Using the records below, give again exactly the lines from the line that contains "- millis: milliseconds" through the line that contains "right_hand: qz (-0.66", both ends included, and only those.

▸ **TASK DATA**:
_ _ _
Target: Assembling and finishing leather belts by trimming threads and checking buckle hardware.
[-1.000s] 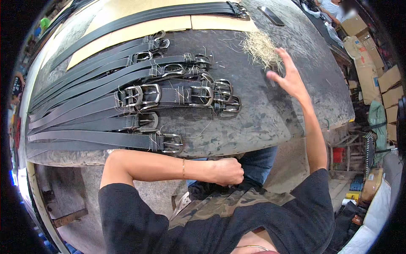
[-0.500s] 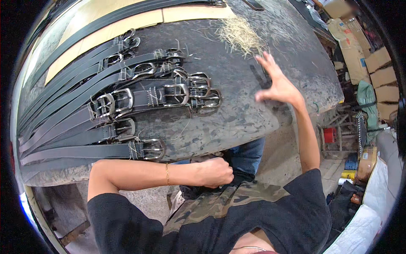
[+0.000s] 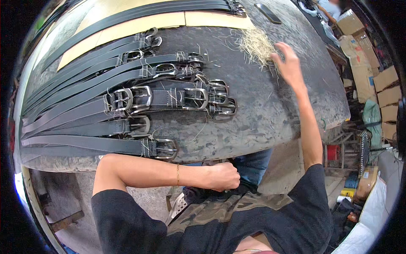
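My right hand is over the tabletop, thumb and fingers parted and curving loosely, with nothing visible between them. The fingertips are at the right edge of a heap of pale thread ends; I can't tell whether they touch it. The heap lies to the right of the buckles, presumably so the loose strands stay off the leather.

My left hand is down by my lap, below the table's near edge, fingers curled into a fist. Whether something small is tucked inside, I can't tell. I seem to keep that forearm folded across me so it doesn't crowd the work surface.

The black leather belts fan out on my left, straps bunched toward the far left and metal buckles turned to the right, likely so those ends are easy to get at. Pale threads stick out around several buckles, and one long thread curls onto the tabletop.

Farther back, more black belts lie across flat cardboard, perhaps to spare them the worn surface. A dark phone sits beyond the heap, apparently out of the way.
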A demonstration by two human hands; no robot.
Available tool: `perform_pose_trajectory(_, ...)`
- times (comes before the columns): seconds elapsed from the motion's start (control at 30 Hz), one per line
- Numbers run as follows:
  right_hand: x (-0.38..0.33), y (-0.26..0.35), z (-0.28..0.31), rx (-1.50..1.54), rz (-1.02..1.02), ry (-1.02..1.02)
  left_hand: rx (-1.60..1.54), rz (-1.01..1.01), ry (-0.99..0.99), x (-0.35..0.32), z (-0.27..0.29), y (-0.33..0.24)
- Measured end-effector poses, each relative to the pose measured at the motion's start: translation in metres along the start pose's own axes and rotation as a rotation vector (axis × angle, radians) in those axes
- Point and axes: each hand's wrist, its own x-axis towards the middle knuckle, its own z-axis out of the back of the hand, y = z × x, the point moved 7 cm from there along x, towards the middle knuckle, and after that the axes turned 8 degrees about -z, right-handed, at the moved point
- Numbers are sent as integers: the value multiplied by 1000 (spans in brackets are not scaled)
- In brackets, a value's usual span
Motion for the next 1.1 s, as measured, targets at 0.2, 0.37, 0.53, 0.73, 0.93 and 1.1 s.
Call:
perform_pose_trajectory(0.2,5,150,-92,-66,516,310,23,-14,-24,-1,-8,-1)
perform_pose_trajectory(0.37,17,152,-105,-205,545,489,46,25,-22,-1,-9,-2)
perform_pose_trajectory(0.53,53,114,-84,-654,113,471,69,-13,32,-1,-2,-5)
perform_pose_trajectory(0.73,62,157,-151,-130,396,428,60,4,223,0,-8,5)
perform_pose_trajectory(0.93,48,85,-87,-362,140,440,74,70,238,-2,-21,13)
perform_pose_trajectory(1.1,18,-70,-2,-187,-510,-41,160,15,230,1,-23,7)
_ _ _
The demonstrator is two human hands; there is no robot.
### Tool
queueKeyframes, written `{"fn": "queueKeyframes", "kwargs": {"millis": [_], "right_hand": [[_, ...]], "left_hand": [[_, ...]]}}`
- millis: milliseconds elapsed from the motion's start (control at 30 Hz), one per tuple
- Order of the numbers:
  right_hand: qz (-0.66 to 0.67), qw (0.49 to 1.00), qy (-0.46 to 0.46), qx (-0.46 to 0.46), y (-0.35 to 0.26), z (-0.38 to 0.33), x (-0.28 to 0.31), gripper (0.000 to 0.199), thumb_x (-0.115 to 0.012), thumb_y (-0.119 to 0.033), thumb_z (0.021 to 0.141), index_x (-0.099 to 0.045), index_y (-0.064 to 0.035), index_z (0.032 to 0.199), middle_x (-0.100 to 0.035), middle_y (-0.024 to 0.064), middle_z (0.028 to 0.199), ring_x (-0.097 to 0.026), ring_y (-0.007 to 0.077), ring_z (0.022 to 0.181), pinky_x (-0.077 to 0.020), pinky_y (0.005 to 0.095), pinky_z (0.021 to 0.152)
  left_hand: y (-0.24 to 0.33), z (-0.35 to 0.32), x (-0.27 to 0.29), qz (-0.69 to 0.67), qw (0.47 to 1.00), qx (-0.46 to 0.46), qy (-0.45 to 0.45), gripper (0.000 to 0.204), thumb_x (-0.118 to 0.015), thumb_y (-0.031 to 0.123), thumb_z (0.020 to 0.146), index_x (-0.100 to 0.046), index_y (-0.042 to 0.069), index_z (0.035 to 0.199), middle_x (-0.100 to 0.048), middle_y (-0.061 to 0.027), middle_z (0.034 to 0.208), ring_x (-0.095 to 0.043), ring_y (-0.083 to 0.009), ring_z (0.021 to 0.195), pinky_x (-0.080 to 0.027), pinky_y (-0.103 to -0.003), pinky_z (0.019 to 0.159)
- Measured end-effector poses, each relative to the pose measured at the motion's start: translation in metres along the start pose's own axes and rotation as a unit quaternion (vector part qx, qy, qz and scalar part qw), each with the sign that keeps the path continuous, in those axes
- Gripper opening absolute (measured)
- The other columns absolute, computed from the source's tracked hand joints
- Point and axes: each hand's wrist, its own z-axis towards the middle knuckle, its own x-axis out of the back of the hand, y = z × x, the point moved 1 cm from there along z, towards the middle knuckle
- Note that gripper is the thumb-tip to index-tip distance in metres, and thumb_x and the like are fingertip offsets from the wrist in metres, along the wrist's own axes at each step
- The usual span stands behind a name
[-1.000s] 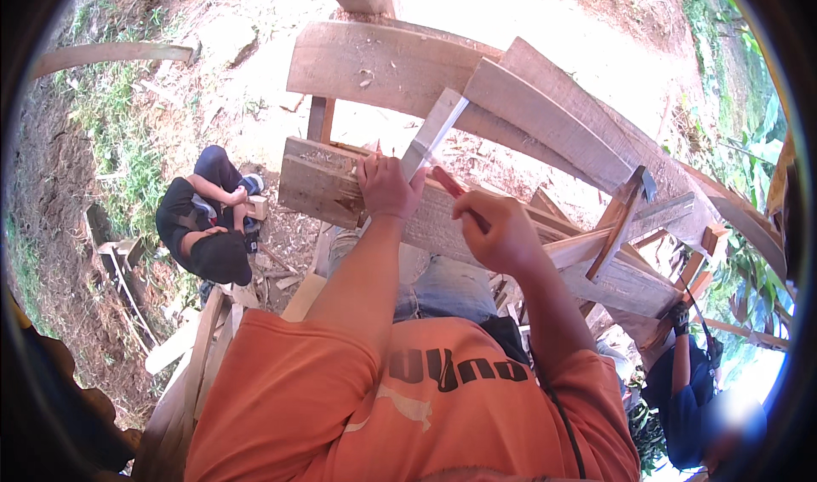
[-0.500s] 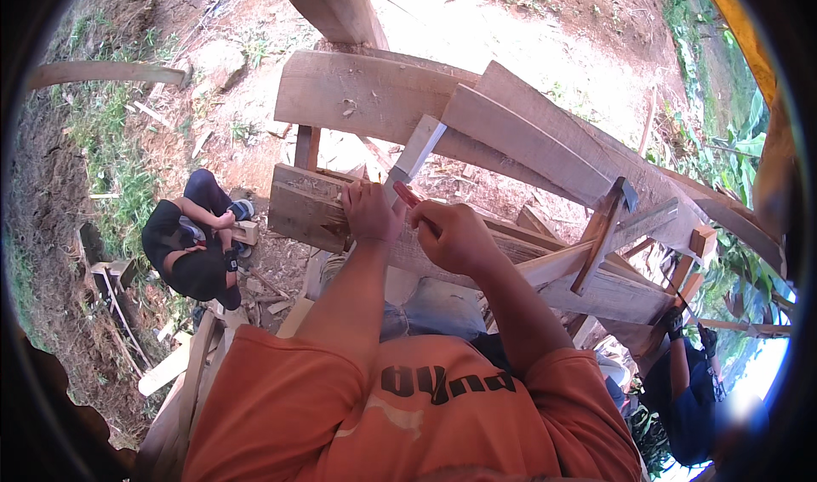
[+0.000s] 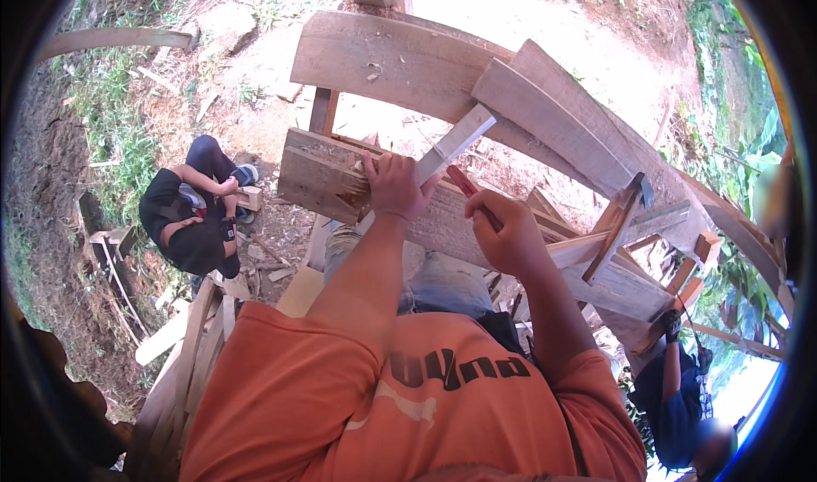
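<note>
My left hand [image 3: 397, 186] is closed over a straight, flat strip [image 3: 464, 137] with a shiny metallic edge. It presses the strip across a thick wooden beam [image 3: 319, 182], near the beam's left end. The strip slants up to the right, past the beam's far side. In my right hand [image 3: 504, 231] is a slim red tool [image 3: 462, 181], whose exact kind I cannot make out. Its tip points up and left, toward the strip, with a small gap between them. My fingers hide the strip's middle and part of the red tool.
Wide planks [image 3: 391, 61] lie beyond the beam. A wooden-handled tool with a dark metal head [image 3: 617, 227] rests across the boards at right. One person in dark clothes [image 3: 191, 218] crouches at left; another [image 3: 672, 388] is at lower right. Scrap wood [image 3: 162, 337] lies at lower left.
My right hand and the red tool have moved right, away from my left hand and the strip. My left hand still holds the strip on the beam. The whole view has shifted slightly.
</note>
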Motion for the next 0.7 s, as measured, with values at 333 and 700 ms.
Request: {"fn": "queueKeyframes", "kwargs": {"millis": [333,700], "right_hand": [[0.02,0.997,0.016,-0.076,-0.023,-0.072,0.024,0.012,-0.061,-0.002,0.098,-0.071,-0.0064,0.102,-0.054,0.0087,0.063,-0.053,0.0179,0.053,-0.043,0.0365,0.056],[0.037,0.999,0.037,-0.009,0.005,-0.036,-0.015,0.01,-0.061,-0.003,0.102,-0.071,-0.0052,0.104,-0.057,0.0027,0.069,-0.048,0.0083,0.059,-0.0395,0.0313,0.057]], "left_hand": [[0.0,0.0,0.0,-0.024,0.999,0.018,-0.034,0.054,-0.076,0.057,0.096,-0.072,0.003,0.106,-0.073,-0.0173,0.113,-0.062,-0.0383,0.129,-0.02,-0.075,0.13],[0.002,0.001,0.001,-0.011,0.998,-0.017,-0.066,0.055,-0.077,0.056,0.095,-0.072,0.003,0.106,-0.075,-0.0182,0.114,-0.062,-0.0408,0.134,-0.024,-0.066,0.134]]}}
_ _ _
▸ **ANSWER TO THIS PROBLEM**:
- millis: milliseconds elapsed from the motion's start (control at 30 Hz), one per tuple
- Order of the numbers:
  right_hand: qz (-0.66 to 0.67), qw (0.49 to 1.00), qy (-0.46 to 0.46), qx (-0.46 to 0.46), y (-0.35 to 0.26), z (-0.38 to 0.33), x (-0.28 to 0.31), gripper (0.000 to 0.199), thumb_x (-0.115 to 0.012), thumb_y (-0.119 to 0.033), thumb_z (0.021 to 0.141), index_x (-0.099 to 0.045), index_y (-0.064 to 0.035), index_z (0.032 to 0.199), middle_x (-0.100 to 0.035), middle_y (-0.024 to 0.064), middle_z (0.028 to 0.199), ring_x (-0.097 to 0.026), ring_y (-0.007 to 0.077), ring_z (0.022 to 0.181), pinky_x (-0.077 to 0.020), pinky_y (0.005 to 0.095), pinky_z (0.021 to 0.152)

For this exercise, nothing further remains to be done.